Lana bertepuk tangan, takjub dengan semua kata-kata yang keluar dari mulut Naya. "Wah, gue beneran hampir ketipu sama muka polos lo. Berapa lama, sih, Nay? Sehari atau dua hari? Udah lama banget kita dekat, bahkan gue udah anggap lo saudara."

Sebelum melanjutkan ucapannya, Lana tersenyum kecut, "ah, gue lupa kalau saudara aja bisa saling tusuk, apalagi sekadar sahabat, ya?"

"Kalau sampai terjadi sesuatu sama Ayi, gue gak akan pernah maafin lo!"

Plak.

Semua terjadi begitu cepat, juga dalam waktu yang sekejab. Lana terpaku di tempatnya berdiri. Menatap ujung sepatu Naya dengan kosong. Apakah ini akhir dari persahabatan mereka?

"Lo ngomong kayak gitu seakan-akan gue udah jahat banget, ya," ucap Naya pelan persis seperti orang berbisik. "Padahal, gue cuma ambil apa yang harusnya udah jadi milik gue sejak awal."

"Lo tahu gak, Na. Kalau aja lo gak ketemu lebih dulu sama Ibas, mungkin yang jadi pacar dia sekarang itu gue. Sayangnya, dia cuma jadiin lo peran kedua karena mau balas dendam."

Perlahan, Naya memegang kedua pundak Lana. Mencengkeramnya kuat hingga terdengar suara ringisan dari bibir sahabatnya.

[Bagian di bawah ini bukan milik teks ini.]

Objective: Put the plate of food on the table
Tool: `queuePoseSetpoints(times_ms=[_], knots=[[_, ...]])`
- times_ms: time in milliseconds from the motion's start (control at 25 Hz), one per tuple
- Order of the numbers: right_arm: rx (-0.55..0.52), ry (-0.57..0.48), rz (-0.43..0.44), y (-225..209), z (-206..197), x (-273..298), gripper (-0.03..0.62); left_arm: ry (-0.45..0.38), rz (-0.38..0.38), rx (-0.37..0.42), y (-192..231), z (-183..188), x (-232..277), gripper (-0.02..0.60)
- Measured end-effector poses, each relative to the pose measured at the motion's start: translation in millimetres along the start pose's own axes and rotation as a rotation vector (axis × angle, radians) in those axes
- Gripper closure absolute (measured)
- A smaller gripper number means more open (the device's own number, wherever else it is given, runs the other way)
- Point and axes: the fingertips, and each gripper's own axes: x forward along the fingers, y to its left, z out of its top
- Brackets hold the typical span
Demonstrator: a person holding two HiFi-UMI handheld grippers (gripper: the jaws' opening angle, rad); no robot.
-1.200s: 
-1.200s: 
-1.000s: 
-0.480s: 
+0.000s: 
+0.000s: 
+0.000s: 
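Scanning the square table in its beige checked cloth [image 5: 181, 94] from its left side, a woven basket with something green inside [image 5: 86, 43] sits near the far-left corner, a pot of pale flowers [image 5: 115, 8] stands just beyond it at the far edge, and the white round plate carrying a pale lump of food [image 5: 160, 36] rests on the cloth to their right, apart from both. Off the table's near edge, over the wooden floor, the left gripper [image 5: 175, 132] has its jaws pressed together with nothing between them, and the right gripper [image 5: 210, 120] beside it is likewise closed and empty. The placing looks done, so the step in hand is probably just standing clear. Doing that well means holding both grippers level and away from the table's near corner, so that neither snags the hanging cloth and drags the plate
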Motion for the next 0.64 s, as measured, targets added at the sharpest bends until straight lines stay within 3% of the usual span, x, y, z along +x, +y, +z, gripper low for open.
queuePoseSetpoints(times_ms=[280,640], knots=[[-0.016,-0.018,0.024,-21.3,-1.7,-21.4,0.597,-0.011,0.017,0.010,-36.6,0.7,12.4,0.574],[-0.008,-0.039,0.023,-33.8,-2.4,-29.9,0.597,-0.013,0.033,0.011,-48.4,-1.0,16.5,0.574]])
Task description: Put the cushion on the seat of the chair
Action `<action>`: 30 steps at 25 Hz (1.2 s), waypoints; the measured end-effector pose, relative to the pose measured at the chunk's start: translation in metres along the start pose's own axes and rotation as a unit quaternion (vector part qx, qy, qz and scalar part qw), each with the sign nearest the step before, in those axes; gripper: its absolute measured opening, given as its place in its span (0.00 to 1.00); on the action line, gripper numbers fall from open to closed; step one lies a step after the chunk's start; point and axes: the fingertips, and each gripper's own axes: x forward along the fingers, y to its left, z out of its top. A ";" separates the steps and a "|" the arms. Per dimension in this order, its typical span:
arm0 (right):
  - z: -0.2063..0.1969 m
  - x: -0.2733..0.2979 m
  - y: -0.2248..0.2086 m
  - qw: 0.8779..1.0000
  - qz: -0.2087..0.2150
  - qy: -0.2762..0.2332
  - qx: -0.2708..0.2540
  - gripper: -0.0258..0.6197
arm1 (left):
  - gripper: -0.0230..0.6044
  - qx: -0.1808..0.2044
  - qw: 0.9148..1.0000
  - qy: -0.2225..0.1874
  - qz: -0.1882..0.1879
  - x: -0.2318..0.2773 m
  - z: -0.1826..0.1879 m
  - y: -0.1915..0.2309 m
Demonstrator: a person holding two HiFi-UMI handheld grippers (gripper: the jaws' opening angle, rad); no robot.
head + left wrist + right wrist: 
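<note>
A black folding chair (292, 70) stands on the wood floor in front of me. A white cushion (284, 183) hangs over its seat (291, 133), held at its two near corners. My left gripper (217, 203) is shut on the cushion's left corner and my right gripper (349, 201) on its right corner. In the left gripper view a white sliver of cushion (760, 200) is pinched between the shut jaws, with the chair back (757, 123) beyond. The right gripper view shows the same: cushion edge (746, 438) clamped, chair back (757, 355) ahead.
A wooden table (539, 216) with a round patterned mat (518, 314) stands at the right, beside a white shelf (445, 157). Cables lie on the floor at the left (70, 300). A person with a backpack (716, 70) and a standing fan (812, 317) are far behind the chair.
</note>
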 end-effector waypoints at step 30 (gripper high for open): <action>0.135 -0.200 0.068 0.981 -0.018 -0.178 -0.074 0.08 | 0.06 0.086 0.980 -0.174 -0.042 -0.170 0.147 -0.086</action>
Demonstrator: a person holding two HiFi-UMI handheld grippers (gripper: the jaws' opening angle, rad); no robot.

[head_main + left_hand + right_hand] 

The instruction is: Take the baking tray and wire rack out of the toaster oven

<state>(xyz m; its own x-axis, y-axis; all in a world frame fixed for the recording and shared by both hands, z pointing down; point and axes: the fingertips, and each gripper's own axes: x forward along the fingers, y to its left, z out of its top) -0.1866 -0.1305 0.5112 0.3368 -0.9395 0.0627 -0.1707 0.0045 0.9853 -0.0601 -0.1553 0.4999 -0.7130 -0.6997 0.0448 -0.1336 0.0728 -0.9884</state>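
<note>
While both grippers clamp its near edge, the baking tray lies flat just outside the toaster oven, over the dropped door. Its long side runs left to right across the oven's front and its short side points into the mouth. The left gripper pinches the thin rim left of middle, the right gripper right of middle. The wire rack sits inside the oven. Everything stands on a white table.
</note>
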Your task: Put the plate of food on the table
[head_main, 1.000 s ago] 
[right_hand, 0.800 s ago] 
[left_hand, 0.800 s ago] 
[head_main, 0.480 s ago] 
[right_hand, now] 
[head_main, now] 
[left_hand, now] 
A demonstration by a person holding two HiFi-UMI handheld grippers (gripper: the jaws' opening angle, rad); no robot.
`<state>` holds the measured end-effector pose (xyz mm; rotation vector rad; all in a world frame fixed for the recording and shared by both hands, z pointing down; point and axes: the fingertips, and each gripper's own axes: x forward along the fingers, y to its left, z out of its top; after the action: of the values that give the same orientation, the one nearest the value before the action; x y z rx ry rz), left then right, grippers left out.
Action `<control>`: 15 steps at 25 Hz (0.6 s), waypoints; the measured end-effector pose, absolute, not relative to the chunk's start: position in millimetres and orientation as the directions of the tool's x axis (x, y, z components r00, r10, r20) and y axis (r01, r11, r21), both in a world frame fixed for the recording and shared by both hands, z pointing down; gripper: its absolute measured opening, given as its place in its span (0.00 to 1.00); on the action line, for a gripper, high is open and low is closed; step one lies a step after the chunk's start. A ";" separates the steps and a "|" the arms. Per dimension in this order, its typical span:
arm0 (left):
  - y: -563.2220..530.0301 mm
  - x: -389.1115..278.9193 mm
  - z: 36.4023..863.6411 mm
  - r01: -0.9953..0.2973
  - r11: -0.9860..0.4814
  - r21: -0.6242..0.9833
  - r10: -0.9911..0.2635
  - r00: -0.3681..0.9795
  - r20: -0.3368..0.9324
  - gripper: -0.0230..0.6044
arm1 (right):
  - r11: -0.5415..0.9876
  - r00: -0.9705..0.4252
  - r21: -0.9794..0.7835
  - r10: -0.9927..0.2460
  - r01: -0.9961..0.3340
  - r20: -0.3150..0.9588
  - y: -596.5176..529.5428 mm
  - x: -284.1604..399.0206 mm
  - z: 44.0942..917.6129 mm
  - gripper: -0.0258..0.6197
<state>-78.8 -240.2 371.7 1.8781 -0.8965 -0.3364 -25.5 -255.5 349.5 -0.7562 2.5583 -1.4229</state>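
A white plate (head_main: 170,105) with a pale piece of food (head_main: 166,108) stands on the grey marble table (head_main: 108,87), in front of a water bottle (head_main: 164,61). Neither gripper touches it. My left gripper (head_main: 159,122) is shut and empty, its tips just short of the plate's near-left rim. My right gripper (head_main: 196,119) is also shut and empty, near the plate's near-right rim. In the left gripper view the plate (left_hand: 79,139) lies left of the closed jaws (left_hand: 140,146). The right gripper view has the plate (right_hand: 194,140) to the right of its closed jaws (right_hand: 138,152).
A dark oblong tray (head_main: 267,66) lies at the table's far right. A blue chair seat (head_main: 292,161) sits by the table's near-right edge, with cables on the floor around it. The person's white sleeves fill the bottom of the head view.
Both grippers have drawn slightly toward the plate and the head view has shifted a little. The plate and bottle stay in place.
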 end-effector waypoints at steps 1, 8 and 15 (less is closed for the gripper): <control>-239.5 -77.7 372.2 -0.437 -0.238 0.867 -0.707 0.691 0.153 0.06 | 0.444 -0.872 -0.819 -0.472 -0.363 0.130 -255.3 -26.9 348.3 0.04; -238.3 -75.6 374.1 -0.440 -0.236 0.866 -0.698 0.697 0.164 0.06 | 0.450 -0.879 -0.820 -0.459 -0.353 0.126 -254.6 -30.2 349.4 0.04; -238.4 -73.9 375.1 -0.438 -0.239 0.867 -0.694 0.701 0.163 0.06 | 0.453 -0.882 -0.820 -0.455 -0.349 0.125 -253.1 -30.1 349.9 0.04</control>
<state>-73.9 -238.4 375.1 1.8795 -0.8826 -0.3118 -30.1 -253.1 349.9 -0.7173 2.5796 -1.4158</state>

"Berhubung balas dendamnya udah selesai, gak salah kalau gue rebut dia, dong?"

"Lo salah, Ibas akan tetap bergantung sama gue," telak Lana sukses membuat Naya menatapnya penasaran. "Lo gak penasaran siapa cowok yang ada di video itu?"

Seketika Naya mengatupkan kedua bibirnya rapat. Keadaan menjadi berbalik sekarang, Lana seakan menguasai pembicaraan mereka.

"Ibas," bisik Lana tersenyum senang setelah mengucapkan nama mantan kekasihnya. "Walaupun gue sama dia udah usai, bukan berarti semuanya selesai begitu mudah."

"Maksud lo?" Tangan Naya pun perlahan turun dari pundak Lana.

Lana berjalan mendekat, spontan Naya memundurkan langkahnya hingga punggungnya menabrak kursi yang ada di belakang.

"Argh!"

"Gue bisa aja berkoar kalau di dalam video itu gak cuma gue, tapi ada Ibas. Lo pikir gue mau melakukan hal itu. Gue gak serendah lo, Naya," sindir Lana tersenyum jahat. Jiwa tidak pedulinya kembali bangkit. Ia akan menuntas habis semua orang yang sudah merendahkan dirinya.

"Lo pikir aja, dari perbuatan itu, apa gak membuahkan hasil?" tanya Lana memegang perutnya dengan tangan kanan. Menunjukkan sesuatu kepada Naya bahwa dialah pemenangnya di sini.

"L-l-lo ha-m-il?"

Naya menutup mulutnya tak percaya. Bagaimana Lana bisa sesantai itu saat dirinya sudah hancur?

"Lo boleh bilang gue peran kedua, tapi sayangnya, di cerita ini, peran kedua pemenangnya," tegas Lana tersenyum penuh kemenangan. "Ibas gak semudah itu buat lepas dari gue. Ingat itu baik-baik, ada tanggung jawab yang harus dia lakukan."

"Gak, itu pasti bukan anak Ibas," bantah Naya tak percaya dengan pengakuan sahabatnya. "Lo pasti pernah ngelakuin sama cowok lain, kan? Gue tahu lo cewek yang kayak gimana, gak usah tuduh Ibas yang nggak-nggak."

"Terserah lo mau percaya atau nggak, itu bukan hal penting bagi gue."